Tuesday, February 21, 2012 4:14:00 PM
Decided Feb. 17, 2012
When deciding to expand the I-81 corridor through Virginia, the Federal Highway Administration and the Virginia Department of Transportation had begun the standard “tiered” review process required for large and complex projects with potential environmental impacts. After studying both the sufficiency of meeting transportation needs alongside the environmental drawbacks, the Agencies published the results of the first tier of its plans in an Environmental Impact Statement and noted that all NEPA claims must be brought within 180 days.
Several environmental activist organizations filed suit alleging that the agencies violated NEPA by publishing and completing their first tier without waiting for a rail freight study to be completed and violated Due Process by publishing their final intentions after Tier 1, effectively making objections to Tier 2’s site-specific plans impossible because of the 180-day statute of limitations. The district court granted summary judgment to the agencies. It found that the agencies had already done studies on the effectiveness of using rail systems rather than expanding the roadway and that the requirements for the statute of limitations had been met.
The activist organizations appealed, but the Fourth Circuit dismissed. The court noted that the organizations misunderstood both the law and the district court’s opinion. Though the large-scale first tier for the project had been completed, the second tier requires evaluating site-specific alternatives for each part of the highway sought to be expanded. At that time, the organizations may be able to contest the agencies’ alternatives; however, “given the lack of an actual dispute, this case [was] not justiciable” and the appeal had to be dismissed.
-C. Alexander Cable
Tuesday, February 21, 2012 4:08:00 PM
Decided Feb. 16, 2012
Former employees of a local Wachovia branch started a new office with a competitor company. Wachovia brought an arbitration action against the former employees claiming breach of contractual and common law duties: namely misappropriating confidential Wachovia information and stealing former Wachovia clients. The former employees responded by calling the matter frivolous and bringing several counterclaims; they did not, however, bring a claim for attorneys fees under South Carolina’s Frivolous Civil Proceedings Act. Toward the end of hearings, the arbitrators revisited the issue of attorneys’ fees and the employees finally made a claim for them under FCPA. Despite Wachovia’s objections and pleas of surprise, the panel rejected all Wachovia’s claims and awarded damages to the former employees—including attorneys’ fees under the FCPA.
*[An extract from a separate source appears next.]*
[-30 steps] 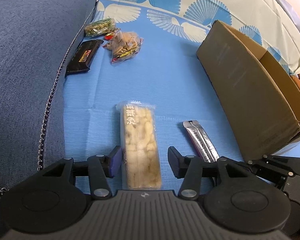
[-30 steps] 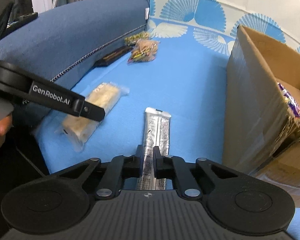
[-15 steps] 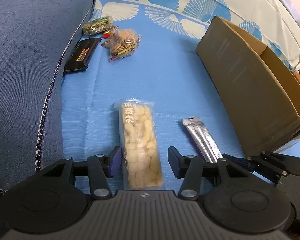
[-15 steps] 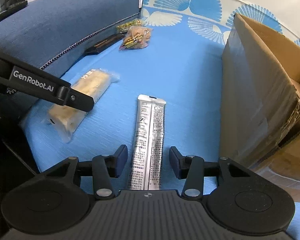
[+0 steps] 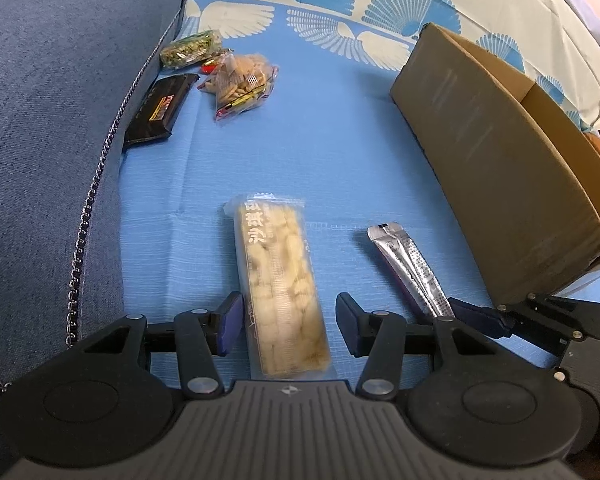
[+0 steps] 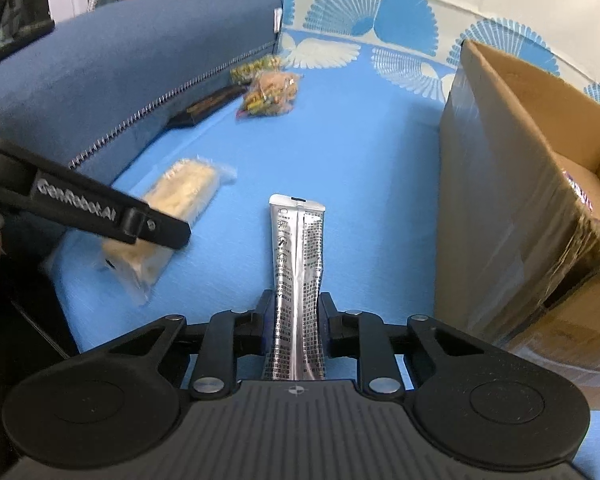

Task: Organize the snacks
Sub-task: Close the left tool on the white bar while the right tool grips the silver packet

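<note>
Pinching the silver stick sachet (image 6: 298,280) near its lower end, the right gripper (image 6: 295,322) has its fingers pressed against both long edges of the foil, which buckles slightly inward between them. The sachet lies lengthwise on the blue sofa cover (image 6: 360,168), just left of the cardboard box (image 6: 496,200), whose open top shows a purple-printed packet inside at the near corner. From the left wrist view the same sachet (image 5: 410,264) runs diagonally toward the box (image 5: 500,184), with the right gripper's dark fingers closed around its near end.

The left gripper (image 5: 290,324) is spread wide, its fingers (image 5: 230,322) standing on either side of the clear-wrapped pale rice-crisp bar (image 5: 280,284) without touching it; the bar lies flat on the cover (image 5: 340,148), pointing away from the camera, left of the sachet and well apart from the box. In the right wrist view that bar (image 6: 172,216) is partly crossed by the left gripper's black arm marked GenRobot.AI.

Farther from the box, along the seam of the dark blue sofa armrest (image 5: 52,120), sit three more snacks: a black flat bar (image 5: 160,110), a clear bag of beige crackers (image 5: 242,82), and a small green packet (image 5: 188,48) beyond it.
</note>
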`<state>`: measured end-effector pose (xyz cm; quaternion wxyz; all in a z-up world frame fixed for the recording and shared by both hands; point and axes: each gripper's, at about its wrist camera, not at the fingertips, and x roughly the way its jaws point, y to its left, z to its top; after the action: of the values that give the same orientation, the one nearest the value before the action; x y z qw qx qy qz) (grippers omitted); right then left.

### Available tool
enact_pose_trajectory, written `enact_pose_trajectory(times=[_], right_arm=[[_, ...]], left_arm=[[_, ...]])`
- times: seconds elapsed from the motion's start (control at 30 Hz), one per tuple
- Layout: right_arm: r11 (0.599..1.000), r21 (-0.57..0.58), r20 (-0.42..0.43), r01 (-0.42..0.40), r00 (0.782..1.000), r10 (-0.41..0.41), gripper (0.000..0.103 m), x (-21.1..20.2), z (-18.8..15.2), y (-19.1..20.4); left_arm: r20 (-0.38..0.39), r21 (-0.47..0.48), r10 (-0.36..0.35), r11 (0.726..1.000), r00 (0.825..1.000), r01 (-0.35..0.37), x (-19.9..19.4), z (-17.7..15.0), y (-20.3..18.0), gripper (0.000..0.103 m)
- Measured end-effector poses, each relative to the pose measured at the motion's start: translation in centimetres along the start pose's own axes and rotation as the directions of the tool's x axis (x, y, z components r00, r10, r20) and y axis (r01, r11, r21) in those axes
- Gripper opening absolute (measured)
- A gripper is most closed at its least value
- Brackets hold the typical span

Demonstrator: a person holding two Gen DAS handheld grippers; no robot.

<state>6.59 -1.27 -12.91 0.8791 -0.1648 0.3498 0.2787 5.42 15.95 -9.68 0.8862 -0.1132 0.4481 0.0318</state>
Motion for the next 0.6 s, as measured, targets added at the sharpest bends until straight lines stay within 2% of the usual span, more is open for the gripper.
enact_pose_trajectory(times=[0.6], right_arm=[[1.000, -0.004, -0.009, 0.001, 1.000, -0.001, 0.023, 0.27, -0.05, 0.11]], left_arm=[[-0.015, 0.021, 0.018, 1.000, 1.000, -0.018, 0.54, 0.07, -0.28, 0.047]])
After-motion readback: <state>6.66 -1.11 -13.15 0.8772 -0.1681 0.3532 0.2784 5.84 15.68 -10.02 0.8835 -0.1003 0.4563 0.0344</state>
The district court confirmed the award and rejected Wachovia’s arguments for vacatur, finding that the panel did not manifestly disregard the law, decide issues not before them, or fail to hold necessary hearings. On appeal, the Fourth Circuit affirmed. The court held that arbitrators have broad discretion when applying procedural rules of law not explicitly agreed to by the parties and that the panel appropriately handled the matter of attorneys’ fees with necessary fact finding and hearings.
-C. Alexander Cable
Tuesday, February 21, 2012 4:06:00 PM
Decided Feb. 16, 2012
C.L.P., Inc., a seller and manufacturer of tobacco products, was found guilty of several violations of the Contraband Cigarette Trafficking Act. The United States sought to receive forfeited assets from the company in order to pay the assessed penalties. One source of assets, because C.L.P. was a not a member of the noted Master Settlement Agreement, were funds in an escrow account and subaccounts held by all the states where C.L.P. sold its products. The United States moved to access a percentage of the funds’ principal balances but the states argued that the government, by placing itself in the shoes of C.L.P. for the purposes of forfeiture actions, was able only to recover interest and return on investments that the escrow account and subaccounts had gained.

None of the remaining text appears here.